En présence de la mutation homozygote, donc, la FAAH serait plus rapidement dégradée, et laisserait persister des taux anormalement élevé d'anantamide, conformément à ce que l'on observe chez les souris knock-out, quoique dans des proportions certainement moindres. Ces taux élevés du ligand naturel déréguleraient d'une manière ou d'une autre le système cannabinoïde, rendant le sujet plus vulnérable à la consommation de marijuana, celle-ci constituant apparemment la première marche vers d'autres addictions.

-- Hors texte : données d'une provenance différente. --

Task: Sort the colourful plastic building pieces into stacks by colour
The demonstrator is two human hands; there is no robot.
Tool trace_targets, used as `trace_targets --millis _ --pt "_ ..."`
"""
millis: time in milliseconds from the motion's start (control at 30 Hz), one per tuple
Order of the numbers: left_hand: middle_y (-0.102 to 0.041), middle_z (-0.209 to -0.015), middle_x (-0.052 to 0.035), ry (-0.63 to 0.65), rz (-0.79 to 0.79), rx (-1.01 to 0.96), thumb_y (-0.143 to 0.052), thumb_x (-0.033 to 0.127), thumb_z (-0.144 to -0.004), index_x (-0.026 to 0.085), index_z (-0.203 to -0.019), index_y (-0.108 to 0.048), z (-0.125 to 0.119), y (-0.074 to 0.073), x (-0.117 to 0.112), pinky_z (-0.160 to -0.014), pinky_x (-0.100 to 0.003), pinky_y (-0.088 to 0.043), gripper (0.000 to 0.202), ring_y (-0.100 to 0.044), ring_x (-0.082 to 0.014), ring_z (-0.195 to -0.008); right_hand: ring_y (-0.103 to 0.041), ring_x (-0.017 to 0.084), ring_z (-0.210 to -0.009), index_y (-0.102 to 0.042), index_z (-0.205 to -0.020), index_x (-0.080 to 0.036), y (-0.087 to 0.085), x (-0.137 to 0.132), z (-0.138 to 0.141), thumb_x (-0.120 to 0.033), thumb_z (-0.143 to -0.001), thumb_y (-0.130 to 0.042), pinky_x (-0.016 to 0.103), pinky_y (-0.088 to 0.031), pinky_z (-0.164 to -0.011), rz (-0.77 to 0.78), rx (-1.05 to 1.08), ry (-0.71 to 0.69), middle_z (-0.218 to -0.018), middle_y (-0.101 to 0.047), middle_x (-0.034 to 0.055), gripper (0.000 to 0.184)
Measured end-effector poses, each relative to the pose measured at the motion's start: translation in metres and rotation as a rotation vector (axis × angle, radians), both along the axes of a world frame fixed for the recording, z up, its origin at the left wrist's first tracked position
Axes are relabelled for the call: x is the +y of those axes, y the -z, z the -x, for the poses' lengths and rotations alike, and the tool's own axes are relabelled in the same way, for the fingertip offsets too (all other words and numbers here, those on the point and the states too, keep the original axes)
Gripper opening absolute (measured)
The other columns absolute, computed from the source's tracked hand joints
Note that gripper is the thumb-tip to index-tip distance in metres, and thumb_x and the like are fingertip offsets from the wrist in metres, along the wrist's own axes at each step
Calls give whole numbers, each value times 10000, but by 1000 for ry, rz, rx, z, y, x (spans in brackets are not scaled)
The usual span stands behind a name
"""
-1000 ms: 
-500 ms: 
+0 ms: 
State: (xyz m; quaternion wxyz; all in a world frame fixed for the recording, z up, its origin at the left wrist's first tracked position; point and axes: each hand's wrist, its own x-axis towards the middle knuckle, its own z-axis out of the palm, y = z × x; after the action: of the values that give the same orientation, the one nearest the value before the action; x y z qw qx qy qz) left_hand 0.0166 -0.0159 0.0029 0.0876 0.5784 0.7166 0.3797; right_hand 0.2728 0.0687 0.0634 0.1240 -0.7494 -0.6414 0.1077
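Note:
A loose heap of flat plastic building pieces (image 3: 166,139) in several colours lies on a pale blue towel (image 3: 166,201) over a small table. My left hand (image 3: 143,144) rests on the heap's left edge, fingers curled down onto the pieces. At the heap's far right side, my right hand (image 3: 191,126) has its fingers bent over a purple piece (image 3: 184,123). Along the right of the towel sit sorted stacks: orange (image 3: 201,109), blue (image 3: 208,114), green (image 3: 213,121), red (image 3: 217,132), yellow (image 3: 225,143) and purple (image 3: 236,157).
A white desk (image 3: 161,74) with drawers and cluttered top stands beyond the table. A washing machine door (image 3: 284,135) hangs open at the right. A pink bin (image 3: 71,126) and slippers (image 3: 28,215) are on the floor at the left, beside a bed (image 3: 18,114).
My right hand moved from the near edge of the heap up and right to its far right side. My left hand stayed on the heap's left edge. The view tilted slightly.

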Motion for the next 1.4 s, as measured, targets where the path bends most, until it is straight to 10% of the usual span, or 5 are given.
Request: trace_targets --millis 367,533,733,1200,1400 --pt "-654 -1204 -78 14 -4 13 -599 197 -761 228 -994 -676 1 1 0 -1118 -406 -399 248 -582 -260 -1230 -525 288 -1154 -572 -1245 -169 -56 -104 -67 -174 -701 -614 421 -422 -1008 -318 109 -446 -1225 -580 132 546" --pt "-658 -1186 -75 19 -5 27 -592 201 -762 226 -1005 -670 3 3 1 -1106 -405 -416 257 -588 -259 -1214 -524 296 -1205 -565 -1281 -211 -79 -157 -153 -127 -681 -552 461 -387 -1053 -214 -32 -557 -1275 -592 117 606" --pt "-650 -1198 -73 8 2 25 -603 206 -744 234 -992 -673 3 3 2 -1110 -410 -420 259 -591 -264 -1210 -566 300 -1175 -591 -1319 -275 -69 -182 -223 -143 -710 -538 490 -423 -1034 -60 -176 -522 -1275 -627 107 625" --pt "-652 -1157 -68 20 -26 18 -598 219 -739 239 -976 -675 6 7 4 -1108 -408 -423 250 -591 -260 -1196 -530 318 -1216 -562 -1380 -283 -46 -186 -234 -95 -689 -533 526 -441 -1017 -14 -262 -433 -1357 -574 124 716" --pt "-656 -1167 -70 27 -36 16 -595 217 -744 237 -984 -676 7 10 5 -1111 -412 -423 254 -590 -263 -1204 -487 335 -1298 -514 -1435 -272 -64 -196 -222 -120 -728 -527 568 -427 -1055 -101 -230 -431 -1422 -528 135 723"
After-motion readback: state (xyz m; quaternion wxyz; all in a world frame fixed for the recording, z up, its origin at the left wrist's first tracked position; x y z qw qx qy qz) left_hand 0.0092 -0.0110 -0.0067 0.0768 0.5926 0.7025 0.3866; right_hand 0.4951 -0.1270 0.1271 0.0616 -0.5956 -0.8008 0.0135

Ces résultats sont intéressants au plan moléculaire. L'interprétation qui fait de l'activation, endogène ou exogène, du système cannabinoïde la porte d'entrée vers une dépendance polymorphe, risque toutefois d'être plus discutée. D'abord, parce que le sujet s'y prête : les auteurs annoncent d'emblée se situer dans la perspective d'une dépendance à la marijuana, quand l'existence de cette dépendance est controversée. Ensuite, parce que l'étude elle-même s'y prête : une cinétique in vitro est tout au plus un élément d'orientation pour interpréter une observation épidémiologique, et ne suffit pas à cette interprétation. Des résultats supplémentaires paraissent nécessaires pour affirmer que la mutation de la FAAH et la consommation de marijuana ont bien l'importance que les auteurs leur donnent.
J C Sipe et coll. « Proc Natl Acad Sci USA », 11 juin 2002, vol. 99, n° 12, pp. 8394-8399.